I’m grateful for Donkeysaddle Projects. But I don’t intend to make this about how happy I am to work there. The reason I found this perfect position for me is because of the work I did for myself. In December of 2020, I wrote in my journal that I was so unhappy at work, but was probably going to stay there for another year. My reasoning was that it was silly to rock the boat and try to find a new job during a pandemic when so many people are out of work. That I wanted to have a longer term gig on my resume. That this job was laying the groundwork for future things… etc. etc.


But then about a week later I said… why? Why am I choosing to be unhappy now for some future that doesn’t exist? I don’t live in the future. I live in the present and have to deal with how unhappy I feel every day. Some would say that those sacrifices are the key to success but I disagree. There is no success that I am looking toward that requires a lifetime of unhappiness to get there. How could that feel like success at all?

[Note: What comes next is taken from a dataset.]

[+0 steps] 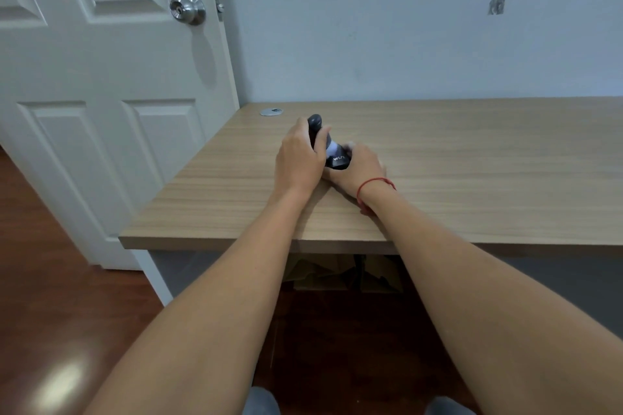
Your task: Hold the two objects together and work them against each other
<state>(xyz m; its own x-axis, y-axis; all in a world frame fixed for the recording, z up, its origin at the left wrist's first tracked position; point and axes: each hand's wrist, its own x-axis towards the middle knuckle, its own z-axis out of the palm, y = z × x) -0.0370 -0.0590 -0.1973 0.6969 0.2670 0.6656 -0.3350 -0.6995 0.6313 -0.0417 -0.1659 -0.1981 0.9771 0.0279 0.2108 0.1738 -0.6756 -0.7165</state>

I got clear on my values and prioritized myself. And now I’m reaping the rewards.

There are many realities of the world we live in that don't make this easy to do. I’m trying to fight some of those realities in the work that I do with DSP. But I’m very aware that this is a privilege, to live this way. I’m very grateful.


I feel more aligned than I ever have. My life is as close to my values as it has ever been. I’m so grateful to be able to feel this way.


I hope you are able to do something to bring yourself a little closer to alignment.